Duncan Furey, project officer at the Institute for War and Peace Reporting (IWPR) agrees. A number of sources in the region have supplied the IWPR, set up in 1992, with reports during the war; those, he trusts. Others he doesn't.

"A lot of stuff that comes over the Internet is untraceable. We knew the individuals who were providing us with copy before this conflict started. But if you look on our website at www.iwpr.net we have a comment page, and I wouldn't trust 90 per cent of the remarks made there about what damage has and hasn't been done by the war." The geeks have a phrase for that too: on the Internet, nobody knows you're a dog.

However, The Express was quick to latch on to the possibility of e-mail as a source; The Independent, too, has benefited by publishing reports sent via the IWPR. Their first-hand accounts have the grainy texture of a war report, but without the distancing of emotion that is more familiar in war correspondents.

In that sense, the Internet offers far more, and to far more outlets, than ham radio - or indeed any former means of communication - could. Even telephone conversations could not reach millions of people in the way that pictures or voices stored on B92's website can; and a single e-mail account containing 1,000 words takes far less telephone time to send than a picture, and can pass just as freely around the world's media via the Net. Even in Kosovo, far more people can afford computers and get access to phone lines than would ever have spent money on a shortwave radio. That means that, for a while, data could pass in and out of Yugoslavia far more easily than in any conflict in the past.

It couldn't last, though. "Milosevic tends to operate via cronies, and one of these owned the Internet service providers and the mobile phone network. It was only a matter of time before they were turned off," said Furey. "The Internet made a huge difference in the early stages of the conflict here. But I would not be sure of how far the Serbs in Belgrade even know those reports exist."

The reason, he explains, is that the Internet relies on phone access: "So, until everybody has access to a mobile phone that doesn't rely on a government-controlled network, this problem will remain." That day might not be far off: satellite mobile phone networks are already in place. For Western journalists, GSM mobile phones already do the job.

It's very interesting, even if fruitless, to speculate about what the Second World War would have been like if we had then had the current level of Internet saturation. Could it have started? Would it have been contained? When the bombing started, would the inhabitants of Dresden and of Coventry have been drawn closer? Or, more likely, would the two sides' propaganda machines have attempted to use each possible listener as a lever against their government, to try to weaken any resolve?

What the Internet clearly cannot do is clear the fog of war.

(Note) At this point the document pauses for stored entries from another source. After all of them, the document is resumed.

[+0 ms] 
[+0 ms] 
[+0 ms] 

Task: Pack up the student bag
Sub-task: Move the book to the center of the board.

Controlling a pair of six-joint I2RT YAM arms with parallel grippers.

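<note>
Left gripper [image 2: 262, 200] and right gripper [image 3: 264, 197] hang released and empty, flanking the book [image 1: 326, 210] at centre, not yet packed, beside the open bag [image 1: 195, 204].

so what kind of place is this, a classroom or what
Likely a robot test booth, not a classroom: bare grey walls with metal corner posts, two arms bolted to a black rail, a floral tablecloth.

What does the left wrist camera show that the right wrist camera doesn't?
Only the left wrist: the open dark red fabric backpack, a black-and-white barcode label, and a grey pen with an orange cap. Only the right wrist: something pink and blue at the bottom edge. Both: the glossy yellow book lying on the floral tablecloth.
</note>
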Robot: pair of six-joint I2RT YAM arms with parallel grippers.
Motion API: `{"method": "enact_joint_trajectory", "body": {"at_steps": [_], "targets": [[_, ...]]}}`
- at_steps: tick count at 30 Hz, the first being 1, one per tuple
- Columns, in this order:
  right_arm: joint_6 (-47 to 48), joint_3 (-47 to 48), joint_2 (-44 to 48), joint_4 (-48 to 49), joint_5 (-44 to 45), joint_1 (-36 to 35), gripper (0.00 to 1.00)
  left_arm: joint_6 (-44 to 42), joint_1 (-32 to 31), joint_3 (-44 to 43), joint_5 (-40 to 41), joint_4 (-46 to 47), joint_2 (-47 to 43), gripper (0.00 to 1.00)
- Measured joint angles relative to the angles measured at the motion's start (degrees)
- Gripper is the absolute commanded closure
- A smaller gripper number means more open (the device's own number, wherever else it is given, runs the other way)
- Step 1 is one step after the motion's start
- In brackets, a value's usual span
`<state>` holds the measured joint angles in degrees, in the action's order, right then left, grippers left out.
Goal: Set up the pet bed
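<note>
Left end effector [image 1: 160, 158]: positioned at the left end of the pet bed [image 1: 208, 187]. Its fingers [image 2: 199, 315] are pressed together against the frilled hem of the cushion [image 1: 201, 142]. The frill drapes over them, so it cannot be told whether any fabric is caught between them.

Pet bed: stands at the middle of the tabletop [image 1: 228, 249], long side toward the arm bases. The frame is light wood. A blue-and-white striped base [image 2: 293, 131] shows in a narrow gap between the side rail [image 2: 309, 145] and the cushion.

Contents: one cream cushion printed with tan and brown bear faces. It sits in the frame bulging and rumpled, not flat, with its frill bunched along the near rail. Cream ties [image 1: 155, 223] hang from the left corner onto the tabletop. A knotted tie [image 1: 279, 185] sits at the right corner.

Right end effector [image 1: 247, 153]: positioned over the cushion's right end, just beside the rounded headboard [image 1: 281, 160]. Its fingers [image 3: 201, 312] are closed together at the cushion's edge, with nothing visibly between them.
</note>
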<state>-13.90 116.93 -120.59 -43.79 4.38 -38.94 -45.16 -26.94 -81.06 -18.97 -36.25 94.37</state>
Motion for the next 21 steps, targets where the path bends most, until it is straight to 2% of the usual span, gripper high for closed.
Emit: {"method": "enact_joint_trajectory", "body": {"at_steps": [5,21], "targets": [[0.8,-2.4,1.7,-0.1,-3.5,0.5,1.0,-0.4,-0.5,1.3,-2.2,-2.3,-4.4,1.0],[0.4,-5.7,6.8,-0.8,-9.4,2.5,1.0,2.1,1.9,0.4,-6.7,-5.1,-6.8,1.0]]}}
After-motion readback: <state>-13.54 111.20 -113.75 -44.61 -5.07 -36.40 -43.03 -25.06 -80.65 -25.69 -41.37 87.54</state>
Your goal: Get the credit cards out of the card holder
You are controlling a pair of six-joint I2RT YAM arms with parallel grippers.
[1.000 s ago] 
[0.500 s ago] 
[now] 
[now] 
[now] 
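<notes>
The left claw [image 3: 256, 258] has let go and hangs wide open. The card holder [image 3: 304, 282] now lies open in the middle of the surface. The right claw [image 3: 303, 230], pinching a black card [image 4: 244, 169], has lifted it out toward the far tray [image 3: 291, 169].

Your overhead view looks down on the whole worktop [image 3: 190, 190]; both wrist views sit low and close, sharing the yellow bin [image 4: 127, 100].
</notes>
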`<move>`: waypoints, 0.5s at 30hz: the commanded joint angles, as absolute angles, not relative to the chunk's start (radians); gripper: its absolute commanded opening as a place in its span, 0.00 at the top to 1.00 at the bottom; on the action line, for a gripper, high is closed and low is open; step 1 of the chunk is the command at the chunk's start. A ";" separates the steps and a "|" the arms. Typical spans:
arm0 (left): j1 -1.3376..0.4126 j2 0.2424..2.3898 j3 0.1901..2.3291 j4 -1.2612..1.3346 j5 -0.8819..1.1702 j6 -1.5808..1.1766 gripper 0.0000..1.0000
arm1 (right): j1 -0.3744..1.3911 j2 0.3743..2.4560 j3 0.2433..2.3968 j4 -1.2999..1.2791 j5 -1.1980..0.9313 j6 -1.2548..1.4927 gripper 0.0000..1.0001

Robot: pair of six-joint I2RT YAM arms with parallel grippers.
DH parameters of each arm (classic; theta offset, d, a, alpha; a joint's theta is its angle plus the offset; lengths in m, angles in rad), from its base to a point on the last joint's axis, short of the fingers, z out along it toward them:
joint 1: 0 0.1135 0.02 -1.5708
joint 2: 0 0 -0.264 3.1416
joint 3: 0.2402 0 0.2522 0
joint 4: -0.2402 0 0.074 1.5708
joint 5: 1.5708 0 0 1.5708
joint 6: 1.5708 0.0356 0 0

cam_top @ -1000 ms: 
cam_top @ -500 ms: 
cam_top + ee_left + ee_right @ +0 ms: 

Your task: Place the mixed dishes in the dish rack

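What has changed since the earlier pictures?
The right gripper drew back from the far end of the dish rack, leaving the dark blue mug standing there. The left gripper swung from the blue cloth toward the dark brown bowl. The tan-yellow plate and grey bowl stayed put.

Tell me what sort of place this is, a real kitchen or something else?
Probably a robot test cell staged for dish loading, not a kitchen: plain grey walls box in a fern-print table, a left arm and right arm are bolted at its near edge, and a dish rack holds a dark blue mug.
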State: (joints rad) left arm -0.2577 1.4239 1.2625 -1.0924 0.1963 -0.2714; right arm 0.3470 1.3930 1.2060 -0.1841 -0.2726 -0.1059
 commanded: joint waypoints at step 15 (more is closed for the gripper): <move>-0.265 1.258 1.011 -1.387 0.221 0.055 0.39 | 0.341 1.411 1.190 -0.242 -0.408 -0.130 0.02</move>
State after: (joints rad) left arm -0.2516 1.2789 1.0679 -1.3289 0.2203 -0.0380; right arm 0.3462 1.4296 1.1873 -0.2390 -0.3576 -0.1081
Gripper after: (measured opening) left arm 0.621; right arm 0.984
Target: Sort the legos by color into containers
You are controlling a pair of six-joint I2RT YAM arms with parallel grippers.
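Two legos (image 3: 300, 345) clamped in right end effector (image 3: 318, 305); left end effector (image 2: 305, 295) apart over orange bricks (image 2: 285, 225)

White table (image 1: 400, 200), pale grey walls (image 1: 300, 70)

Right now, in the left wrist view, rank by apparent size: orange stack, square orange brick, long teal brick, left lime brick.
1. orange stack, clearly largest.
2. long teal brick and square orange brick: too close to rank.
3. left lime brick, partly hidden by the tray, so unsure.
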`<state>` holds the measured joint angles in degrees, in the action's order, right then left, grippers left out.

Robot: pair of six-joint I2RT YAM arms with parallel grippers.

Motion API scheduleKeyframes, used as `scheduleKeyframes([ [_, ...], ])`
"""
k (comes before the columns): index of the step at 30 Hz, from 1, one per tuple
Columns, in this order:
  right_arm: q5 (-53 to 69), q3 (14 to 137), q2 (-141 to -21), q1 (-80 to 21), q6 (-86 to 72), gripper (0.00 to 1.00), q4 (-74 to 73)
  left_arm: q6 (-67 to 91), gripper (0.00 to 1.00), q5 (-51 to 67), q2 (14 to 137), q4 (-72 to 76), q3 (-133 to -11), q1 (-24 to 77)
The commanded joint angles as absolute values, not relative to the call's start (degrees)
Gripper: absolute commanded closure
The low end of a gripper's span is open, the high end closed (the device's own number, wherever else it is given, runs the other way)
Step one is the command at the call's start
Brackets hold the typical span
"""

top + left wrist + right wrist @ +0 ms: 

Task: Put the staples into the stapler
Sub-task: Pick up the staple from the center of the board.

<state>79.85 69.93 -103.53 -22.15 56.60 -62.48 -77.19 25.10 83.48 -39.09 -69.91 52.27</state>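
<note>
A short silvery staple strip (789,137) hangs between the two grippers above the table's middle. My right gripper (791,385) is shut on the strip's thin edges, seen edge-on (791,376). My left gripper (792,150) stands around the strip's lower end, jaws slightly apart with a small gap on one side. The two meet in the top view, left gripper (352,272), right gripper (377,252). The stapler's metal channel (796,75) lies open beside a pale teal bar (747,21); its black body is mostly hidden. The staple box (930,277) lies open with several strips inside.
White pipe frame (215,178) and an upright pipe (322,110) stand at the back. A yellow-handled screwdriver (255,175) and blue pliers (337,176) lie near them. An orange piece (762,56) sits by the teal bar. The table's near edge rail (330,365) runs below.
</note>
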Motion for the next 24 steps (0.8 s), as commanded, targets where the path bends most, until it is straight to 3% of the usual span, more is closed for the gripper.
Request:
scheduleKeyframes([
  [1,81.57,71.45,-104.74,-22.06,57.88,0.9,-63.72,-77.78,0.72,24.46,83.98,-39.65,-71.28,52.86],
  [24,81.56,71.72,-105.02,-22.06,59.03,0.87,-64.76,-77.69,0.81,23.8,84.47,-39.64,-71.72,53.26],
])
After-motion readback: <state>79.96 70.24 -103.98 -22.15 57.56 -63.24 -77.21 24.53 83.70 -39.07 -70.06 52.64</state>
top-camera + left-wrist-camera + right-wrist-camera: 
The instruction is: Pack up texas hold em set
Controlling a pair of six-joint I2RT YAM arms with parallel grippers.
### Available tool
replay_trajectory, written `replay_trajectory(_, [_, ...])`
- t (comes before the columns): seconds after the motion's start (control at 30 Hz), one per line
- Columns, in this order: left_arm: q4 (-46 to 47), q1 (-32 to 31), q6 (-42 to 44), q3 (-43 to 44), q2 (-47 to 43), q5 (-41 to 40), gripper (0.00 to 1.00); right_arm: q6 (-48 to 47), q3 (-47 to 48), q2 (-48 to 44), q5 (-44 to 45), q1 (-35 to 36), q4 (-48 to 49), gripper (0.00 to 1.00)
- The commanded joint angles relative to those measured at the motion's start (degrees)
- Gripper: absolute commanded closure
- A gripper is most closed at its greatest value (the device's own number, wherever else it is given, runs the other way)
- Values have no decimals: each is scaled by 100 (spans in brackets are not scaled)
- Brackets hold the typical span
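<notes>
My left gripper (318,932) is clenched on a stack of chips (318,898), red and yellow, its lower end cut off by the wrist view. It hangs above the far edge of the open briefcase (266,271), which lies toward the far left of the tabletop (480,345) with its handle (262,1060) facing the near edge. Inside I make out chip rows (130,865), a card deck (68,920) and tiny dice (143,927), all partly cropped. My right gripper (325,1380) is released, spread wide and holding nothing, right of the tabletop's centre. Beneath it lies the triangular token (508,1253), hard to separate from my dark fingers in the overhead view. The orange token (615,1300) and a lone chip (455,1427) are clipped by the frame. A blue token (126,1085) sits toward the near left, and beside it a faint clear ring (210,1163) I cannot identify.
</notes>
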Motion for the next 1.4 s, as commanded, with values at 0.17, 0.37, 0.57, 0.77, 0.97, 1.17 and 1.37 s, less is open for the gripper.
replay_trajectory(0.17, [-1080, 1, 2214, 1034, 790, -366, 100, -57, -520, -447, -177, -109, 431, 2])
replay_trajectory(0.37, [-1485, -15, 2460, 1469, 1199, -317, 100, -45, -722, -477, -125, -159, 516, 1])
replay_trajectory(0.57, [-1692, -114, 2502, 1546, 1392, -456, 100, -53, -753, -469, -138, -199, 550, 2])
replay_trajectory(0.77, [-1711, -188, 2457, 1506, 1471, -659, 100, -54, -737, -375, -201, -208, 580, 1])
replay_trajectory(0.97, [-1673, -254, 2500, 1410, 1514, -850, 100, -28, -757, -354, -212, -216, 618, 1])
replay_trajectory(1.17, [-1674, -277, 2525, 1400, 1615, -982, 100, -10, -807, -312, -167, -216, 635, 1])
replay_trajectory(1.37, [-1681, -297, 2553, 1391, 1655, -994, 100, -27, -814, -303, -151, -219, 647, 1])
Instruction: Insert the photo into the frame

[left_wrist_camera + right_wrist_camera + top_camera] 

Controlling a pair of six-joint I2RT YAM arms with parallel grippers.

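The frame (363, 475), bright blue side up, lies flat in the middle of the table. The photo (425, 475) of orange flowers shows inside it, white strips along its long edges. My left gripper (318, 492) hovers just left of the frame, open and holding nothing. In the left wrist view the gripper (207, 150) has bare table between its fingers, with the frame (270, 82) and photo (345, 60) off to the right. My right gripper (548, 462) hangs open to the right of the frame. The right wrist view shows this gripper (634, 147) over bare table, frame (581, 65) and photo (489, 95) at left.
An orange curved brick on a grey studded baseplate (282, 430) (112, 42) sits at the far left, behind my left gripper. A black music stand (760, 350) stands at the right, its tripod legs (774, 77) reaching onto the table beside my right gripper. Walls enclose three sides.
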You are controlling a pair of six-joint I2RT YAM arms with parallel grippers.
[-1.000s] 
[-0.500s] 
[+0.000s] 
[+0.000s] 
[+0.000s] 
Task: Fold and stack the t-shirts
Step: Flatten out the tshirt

Even with the best, more ubiquitous mobile technology, each individual only gets a small picture of what is going on; and generals are usually in the dark about their opponents' real movements. For the person on the ground, confusion will still be the rule. "The Net has made a marginal improvement to war reporting," said Furey. "But you still need to know who's sending it, and how trustworthy they are."

Or as the geeks would put it - in another favourite aphorism - garbage in, garbage out.